Your reply should consist of one number: how many lines below contain "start".

[Data shown]
+ + + +

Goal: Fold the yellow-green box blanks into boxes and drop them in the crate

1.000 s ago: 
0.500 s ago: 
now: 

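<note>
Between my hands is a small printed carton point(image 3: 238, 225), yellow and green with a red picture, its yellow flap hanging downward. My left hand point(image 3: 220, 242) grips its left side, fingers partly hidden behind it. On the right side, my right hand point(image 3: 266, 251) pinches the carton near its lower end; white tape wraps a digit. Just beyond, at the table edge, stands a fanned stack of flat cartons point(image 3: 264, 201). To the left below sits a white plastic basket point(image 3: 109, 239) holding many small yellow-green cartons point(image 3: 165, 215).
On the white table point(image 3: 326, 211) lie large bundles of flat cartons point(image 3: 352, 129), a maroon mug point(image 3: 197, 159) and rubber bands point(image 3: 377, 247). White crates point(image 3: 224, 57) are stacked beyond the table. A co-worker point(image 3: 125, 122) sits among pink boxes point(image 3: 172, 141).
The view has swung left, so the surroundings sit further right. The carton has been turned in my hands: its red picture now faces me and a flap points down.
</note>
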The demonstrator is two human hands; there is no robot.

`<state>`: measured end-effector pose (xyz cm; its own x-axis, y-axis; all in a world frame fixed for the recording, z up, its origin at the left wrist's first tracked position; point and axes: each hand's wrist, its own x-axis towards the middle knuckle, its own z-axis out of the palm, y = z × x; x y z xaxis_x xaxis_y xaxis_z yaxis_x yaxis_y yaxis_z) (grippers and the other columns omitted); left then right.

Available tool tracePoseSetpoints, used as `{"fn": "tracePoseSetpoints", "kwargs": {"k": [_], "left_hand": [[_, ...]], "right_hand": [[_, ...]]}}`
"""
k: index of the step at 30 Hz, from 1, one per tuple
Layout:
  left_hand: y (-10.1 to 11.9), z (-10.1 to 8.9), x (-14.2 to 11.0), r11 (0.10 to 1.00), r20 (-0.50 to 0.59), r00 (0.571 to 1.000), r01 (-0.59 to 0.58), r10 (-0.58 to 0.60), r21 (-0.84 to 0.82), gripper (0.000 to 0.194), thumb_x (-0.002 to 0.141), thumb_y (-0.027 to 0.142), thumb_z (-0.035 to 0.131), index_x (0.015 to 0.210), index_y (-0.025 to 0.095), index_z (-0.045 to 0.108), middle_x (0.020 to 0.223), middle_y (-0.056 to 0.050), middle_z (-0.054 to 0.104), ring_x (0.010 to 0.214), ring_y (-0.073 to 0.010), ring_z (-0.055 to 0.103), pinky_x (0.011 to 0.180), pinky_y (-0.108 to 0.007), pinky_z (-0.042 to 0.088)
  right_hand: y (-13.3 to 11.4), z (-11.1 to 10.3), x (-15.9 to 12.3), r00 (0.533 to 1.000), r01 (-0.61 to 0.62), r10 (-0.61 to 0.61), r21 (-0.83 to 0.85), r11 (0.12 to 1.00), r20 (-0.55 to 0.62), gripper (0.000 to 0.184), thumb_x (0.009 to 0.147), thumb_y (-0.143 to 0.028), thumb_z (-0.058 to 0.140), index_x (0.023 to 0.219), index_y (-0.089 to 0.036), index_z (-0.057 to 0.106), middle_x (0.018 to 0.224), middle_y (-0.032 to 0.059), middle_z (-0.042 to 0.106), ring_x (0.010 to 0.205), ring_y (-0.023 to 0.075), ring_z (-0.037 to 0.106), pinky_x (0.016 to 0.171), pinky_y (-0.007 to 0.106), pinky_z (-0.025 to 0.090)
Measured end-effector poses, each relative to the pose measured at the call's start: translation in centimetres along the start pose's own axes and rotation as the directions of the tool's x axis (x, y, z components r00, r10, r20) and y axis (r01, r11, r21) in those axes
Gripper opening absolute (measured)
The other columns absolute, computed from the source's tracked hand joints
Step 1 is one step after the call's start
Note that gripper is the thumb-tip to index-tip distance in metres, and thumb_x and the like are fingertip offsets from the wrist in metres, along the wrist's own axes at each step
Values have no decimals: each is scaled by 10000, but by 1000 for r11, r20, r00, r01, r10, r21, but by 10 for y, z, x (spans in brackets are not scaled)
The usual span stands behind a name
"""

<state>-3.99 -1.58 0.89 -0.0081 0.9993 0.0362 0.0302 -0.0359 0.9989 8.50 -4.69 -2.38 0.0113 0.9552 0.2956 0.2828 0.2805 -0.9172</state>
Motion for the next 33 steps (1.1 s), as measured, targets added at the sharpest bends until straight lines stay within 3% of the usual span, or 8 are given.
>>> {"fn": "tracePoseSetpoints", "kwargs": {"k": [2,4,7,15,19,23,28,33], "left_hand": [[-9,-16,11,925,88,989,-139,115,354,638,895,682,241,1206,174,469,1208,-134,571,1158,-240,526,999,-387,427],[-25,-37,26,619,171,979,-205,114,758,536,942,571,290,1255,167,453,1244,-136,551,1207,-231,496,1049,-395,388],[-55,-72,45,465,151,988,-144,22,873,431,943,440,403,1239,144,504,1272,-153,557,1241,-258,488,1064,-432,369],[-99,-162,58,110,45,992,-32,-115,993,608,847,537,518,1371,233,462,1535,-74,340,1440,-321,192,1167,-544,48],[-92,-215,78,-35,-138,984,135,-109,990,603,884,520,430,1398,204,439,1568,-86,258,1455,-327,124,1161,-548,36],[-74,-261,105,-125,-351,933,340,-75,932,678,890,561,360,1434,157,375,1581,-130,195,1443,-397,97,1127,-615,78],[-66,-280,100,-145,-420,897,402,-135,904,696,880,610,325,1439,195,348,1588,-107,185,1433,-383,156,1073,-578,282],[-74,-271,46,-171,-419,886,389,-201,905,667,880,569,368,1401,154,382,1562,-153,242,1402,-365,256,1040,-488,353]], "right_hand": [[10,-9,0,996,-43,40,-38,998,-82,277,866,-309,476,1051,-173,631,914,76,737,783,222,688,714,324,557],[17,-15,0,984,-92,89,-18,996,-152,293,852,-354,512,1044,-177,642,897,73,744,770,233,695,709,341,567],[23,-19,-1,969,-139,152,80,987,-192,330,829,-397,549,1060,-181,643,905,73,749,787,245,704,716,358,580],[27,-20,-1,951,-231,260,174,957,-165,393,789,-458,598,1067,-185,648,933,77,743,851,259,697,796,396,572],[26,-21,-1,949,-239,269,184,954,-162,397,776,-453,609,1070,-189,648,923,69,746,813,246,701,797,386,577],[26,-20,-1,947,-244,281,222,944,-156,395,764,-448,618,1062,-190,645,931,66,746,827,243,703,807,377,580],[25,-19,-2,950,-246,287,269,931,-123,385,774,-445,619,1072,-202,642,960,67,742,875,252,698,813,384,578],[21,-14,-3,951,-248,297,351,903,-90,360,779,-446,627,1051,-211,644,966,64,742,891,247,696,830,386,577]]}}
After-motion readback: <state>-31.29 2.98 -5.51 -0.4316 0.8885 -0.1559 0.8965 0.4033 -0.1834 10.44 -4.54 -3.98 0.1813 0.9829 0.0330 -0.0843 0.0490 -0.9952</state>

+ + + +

[Answer section] 2